Add style checks and refactor suggestions #121

yogeshg · 2018-04-24T00:17:41Z

In this PR, we

add python/.pylint/suggested.rc adapted from the default configuration generated by pylint
allow both camelCase and snake_case using regexes lifted from pylint source code
increase thresholds for number of arguments, local, variables
disable checks that are used often in this project: unused-argument, too-many-arguments, no-member, missing-docstring, no-init, protected-access, misplaced-comparison-constant, no-else-return, fixme
escape some code with # pylint: disable=... because it was hard to refactor without thorough testing

Some style decisions that were discussed are:

disables are acceptable if there is no other way to do this, in which case a comment must be left explaining that
other disables should be removed and should be considered similar to todos
we allow todo marks in code because these are acceptable for this project and should be taken care of in future
there are 50 todos, fixmes or pylint disables currently, we should aim to bring this down
find python/sparkdl | grep ".*\.py$" | xargs egrep -ino --color=auto "(TODO|FIXME|# pylint).*"
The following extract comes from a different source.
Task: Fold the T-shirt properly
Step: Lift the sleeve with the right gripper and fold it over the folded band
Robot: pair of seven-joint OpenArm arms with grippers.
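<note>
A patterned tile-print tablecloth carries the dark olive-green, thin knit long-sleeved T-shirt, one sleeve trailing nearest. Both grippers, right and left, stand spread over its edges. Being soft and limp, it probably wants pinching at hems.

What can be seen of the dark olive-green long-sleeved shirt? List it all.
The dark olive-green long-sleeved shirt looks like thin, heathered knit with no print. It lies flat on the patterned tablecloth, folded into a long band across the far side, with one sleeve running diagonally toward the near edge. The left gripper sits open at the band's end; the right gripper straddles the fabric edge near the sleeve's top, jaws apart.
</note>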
function calls and function defintions that span more than 1 line are left to committer and reviewer's discretion

pep8 style:

long_function_name(
    long_argument_one = "one",
    long_argument_two = "two",
    long_argument_three = "three",
    long_argument_four = "four",
    long_argument_five = "five")

MLlib style:

long_function_name(
    long_argument_one = "one", long_argument_two = "two", long_argument_three = "three",
    long_argument_four = "four", long_argument_five = "five")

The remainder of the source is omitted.